Somehow, today feels very different.  This was, by all accounts, a very good man.  A nice, well-educated, well-spoken, attractive, fun, sexy man who just two days ago told me he wanted a “relationship”.  Just forty-eight hours later, nothing at all has changed in the world, and he calls me at work to let me know he can’t do it.

Is everyone so broken down by their previous heart aches that they just can’t do it again?  I try not to be cynical but I’ve heard it all before.  He actually said the “I’d like to be friends” phrase!  What is wrong with men that they think after you’ve slept with them and given a piece of your soul up you can just turn back the clock and be friends?  I can only determine they don’t “feel” things the same way women do.

I miss my twenties.  Not just the hot, firm body I had.  Not even the fact that everyone else was single too and there were a lot more men to choose from.  Mostly I miss that there were rules.  I have fond memories of dating in my twenties.  The rules were clear and everyone was aware of them.  You met a man somehow… through friends, or out at a club, or in the grocery store, or the parking lot of your apartment building.  You struck up a conversation.  If he was interested in getting to know you better he asked you out, usually for lunch first.   If that went well he’d ask you out again — usually for a Thursday night — because Thursday night was official first date night.

If you weren’t in a relationship, Friday night both men and women went out with their friends and continued to try and meet people of the opposite sex.  Saturday night was serious date night.  You didn’t ask a woman out on Saturday night unless you were serious about her or already in a relationship with her.  If you wanted to see a woman on Saturday night you had to call and ask her by Wednesday.  No self respecting woman would say yes to a weekend date any later than Wednesday.  If all went well after your first Saturday night date…you began to see each other regularly.  After a few weeks you began having sex and you were now a couple.  It was simple, everyone knew the rules, and it worked really well.
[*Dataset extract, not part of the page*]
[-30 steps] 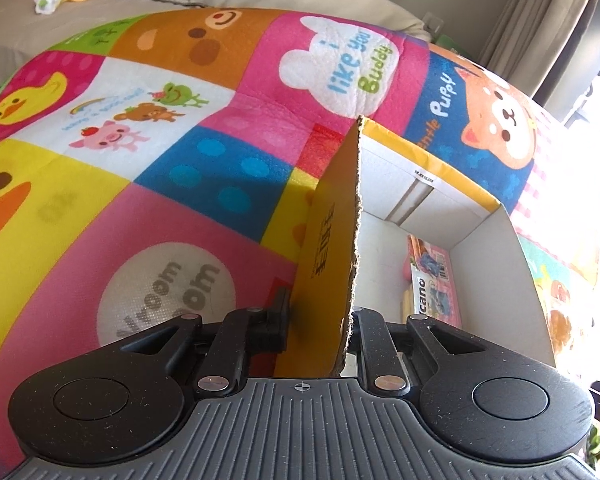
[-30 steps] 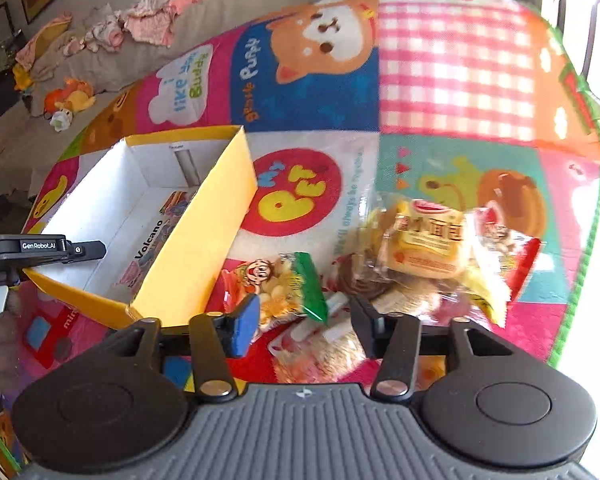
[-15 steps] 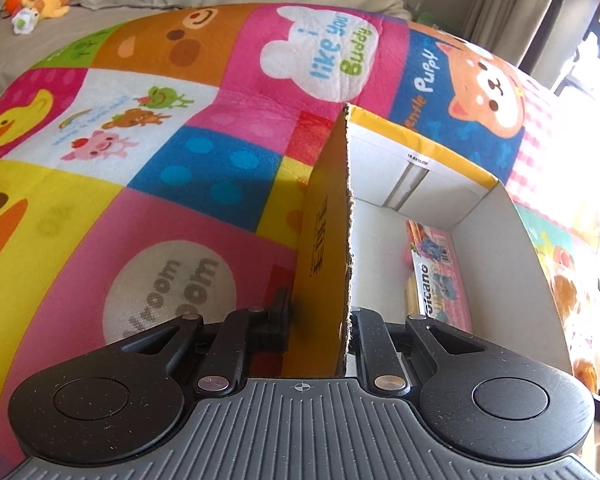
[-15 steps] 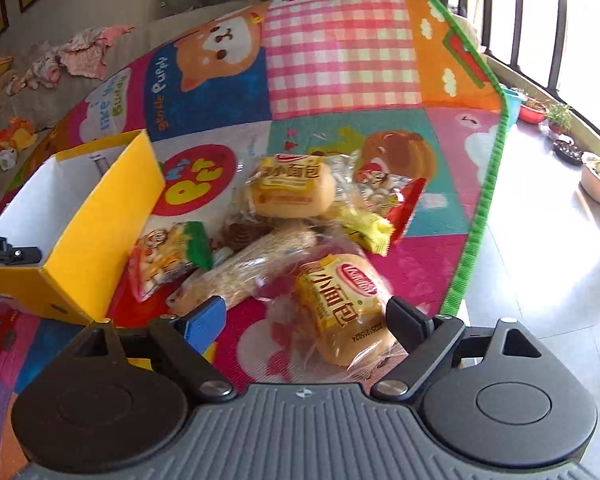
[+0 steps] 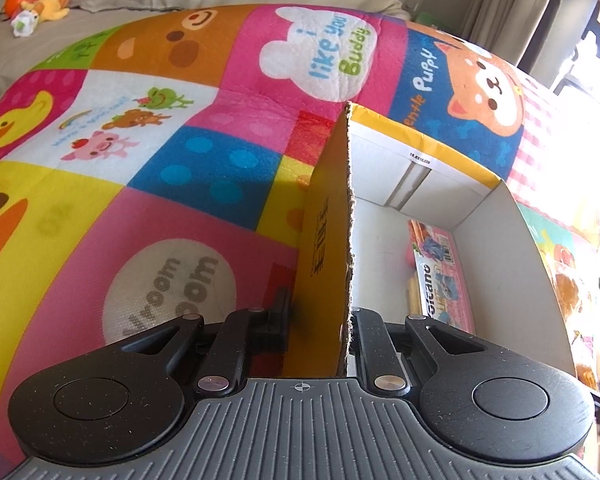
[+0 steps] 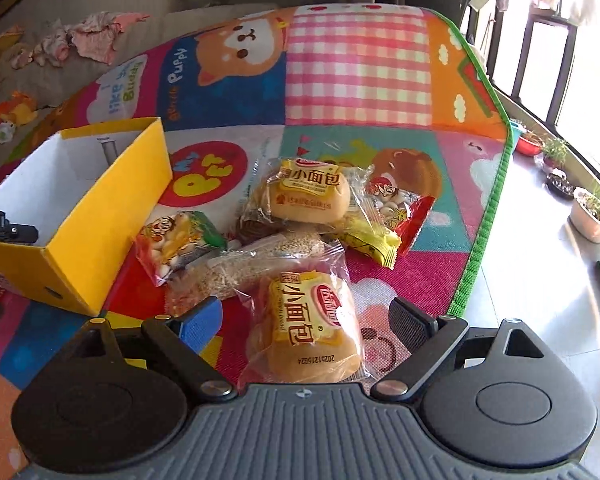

The Beach Boys knew what Saturday night meant.  In their famous cruising song, “I Get Around”, they sang:

None of the guys go steady ‘cause it wouldn’t be right
To leave their best girl home on a Saturday night”

We all followed the rules back then and a good time was had by all.  Now dating again at middle age it appears there are no rules.  For one thing dating was designed for two people to spend time together in order to see if they have the possibility of making good partners.  In middle age, very few people are looking for a life partner any more.  In fact most of the men I’ve met have no idea what they’re looking for.

You can date a man for weeks, sometimes months, and it usually never gets past lunch or a walk by the river.  (Walking by the river seems to be big with men over 50.  Don’t ask me why because I can’t answer for them.   I suspect it’s for budgetary reasons, since they’re all divorced and have been hit financially, but that would just be a guess.)  After hours spent talking, eating, walking sometimes you get to the sex part but you still have no idea what it means to them.

For me, sex means we’ve reached a new level of intimacy.  We now have a new dimension to our relationship; a joyful, exciting, fresh area to explore.  For men it appears to mean one of two things:  either they now own you and expect you to be with them every free moment, or the relationship is now over.  They become uncomfortable, don’t want to talk about what it meant, become frightened about commitment and ride off into the sunset.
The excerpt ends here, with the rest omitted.